A Anvisa, Agência Nacional de Vigilância Sanitária, anunciou a retirada do mercado dos produtos da marca Ypê devido a preocupações com a segurança sanitária, especificamente pelo risco de contaminação microbiológica. De acordo com Manoel Lara, diretor do Centro de Vigilância Sanitária de São Paulo (CVS), a decisão de suspender a produção derivou da incapacidade da empresa em solucionar adequadamente um problema identificado em novembro do ano anterior, quando foi descoberta a presença da bactéria Pseudomonas aeruginosa em amostras.

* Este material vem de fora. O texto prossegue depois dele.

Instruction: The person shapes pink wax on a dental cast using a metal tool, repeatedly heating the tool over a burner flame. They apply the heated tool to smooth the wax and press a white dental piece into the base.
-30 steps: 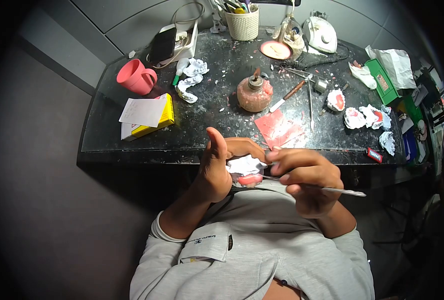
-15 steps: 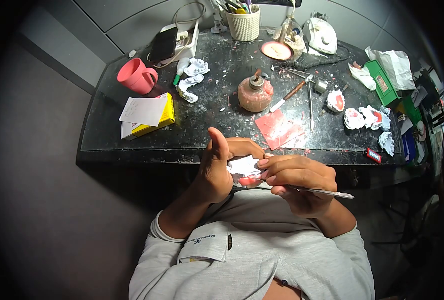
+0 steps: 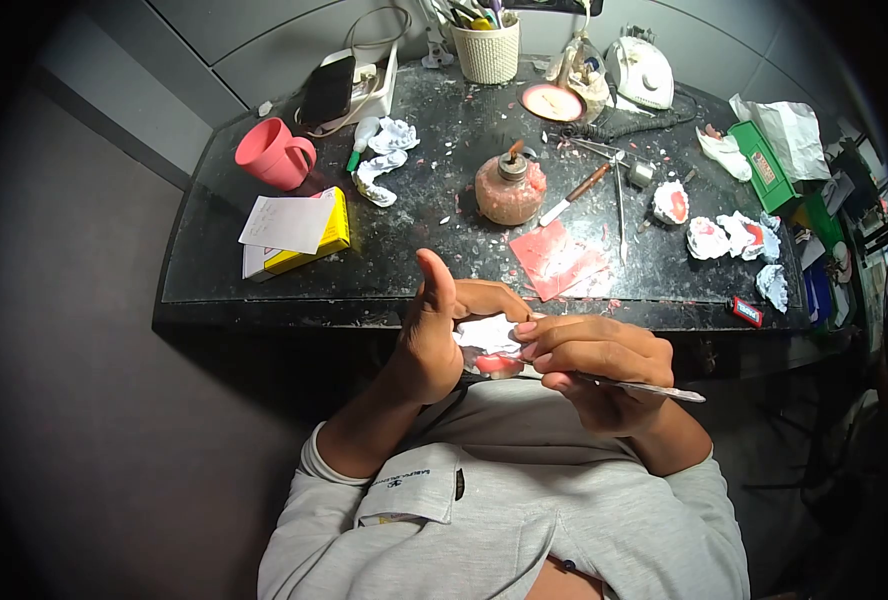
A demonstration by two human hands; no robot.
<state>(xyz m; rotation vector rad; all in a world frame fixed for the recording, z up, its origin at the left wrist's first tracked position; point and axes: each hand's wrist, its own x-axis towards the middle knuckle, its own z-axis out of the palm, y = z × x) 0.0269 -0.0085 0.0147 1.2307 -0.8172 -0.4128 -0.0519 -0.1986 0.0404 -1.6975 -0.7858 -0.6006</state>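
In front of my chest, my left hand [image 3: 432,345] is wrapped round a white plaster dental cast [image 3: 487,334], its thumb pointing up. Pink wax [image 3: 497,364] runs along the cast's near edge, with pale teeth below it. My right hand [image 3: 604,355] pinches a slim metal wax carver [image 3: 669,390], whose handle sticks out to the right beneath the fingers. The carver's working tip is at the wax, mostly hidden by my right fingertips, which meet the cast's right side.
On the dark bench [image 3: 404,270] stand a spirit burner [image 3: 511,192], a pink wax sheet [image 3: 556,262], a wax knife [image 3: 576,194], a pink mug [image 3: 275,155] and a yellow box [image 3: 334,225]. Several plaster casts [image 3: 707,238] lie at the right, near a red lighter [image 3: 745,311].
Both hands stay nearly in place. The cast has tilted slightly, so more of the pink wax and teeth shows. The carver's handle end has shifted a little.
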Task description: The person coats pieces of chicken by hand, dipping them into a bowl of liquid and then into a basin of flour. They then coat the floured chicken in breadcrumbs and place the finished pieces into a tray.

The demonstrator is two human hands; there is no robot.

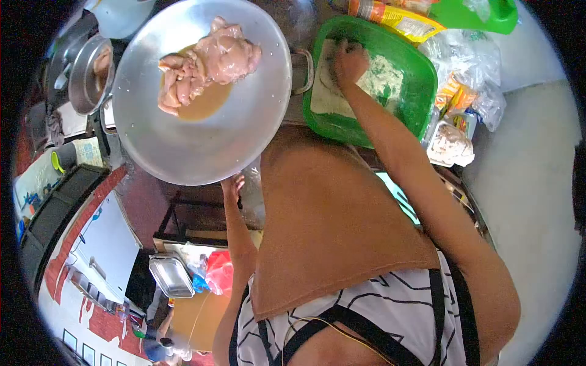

Perigos associados à bactéria
A Pseudomonas aeruginosa é uma bactéria que, embora não seja altamente transmissível, representa um risco considerável para indivíduos com sistema imunológico comprometido. Este microrganismo é frequentemente associado a infecções hospitalares, afetando principalmente os pulmões.
Lara ressaltou que durante a fiscalização foram observadas deficiências nas práticas adequadas de processamento dos produtos. “Havia tanto falhas documentais quanto problemas relacionados à higiene e limpeza das áreas produtivas”, comentou. “Essas inadequações podem estar ligadas à contaminação por Pseudomonas”.
Essa bactéria é comum em diversos ambientes e possui resistência a vários tipos de antibióticos.
No último sábado (9), a Ypê divulgou um comunicado informando que suspendeu as linhas de produção em sua fábrica de líquidos desde na quinta-feira anterior, responsáveis pela fabricação dos produtos como lava-roupas líquido, lava-louças líquido e desinfetantes do lote final 1 (um).
A empresa declarou que mesmo após obter uma suspensão judicial relacionada à decisão da Anvisa, decidiu continuar sem produzir nesta unidade. O objetivo é “agilizar o cronograma e implementar as medidas recomendadas pela Anvisa durante a recente inspeção”, conforme nota oficial.
Uma pesquisa publicada na revista Nature aponta que essa bactéria pode ocasionar infecções agudas ou crônicas em pacientes imunocomprometidos que sofrem de condições como doença pulmonar obstrutiva crônica, fibrose cística, câncer, traumas e pneumonia associada à ventilação mecânica, incluindo aquelas relacionadas à covid-19. Em 2024, a Organização Mundial da Saúde classificou a Pseudomonas aeruginosa entre os patógenos “críticos”.
Orientações médicas
O infectologista Renato Grinbaum, integrante do comitê de infecções comunitárias da Sociedade Brasileira de Imunologia (SBI), afirmou que indivíduos com um sistema imunológico saudável não são afetados por essa bactéria em pequenas quantidades.
No entanto, o cenário se torna mais alarmante quando há uma alta concentração da bactéria em ambientes hospitalares e entre pacientes com defesas comprometidas. “Essas informações reforçam as falhas nos protocolos de segurança na produção, mas não representam um risco imediato significativo para a população. As recomendações da Anvisa devem ser respeitadas”, destacou.
A médica alergista Kleiser Mendes, vice-coordenadora do Departamento Científico de Dermatite de Contato da Associação Brasileira de Alergia e Imunologia (Asbai), alertou sobre os riscos do uso de produtos contaminados, que podem provocar irritações na pele.
Ela aconselha que se procure assistência médica ao apresentar sintomas como vermelhidão intensa, coceira persistente ou irritação na pele e olhos; ardor; secreção; acne repentina; inchaço; sinais de infecção ou problemas respiratórios após o uso de produtos contaminados em spray ou aerossóis.
Mendes enfatizou que deve-se ter maior cautela com crianças, idosos e pessoas imunossuprimidas ou com doenças respiratórias ou feridas na pele, pois esses grupos têm maior vulnerabilidade às infecções oportunistas.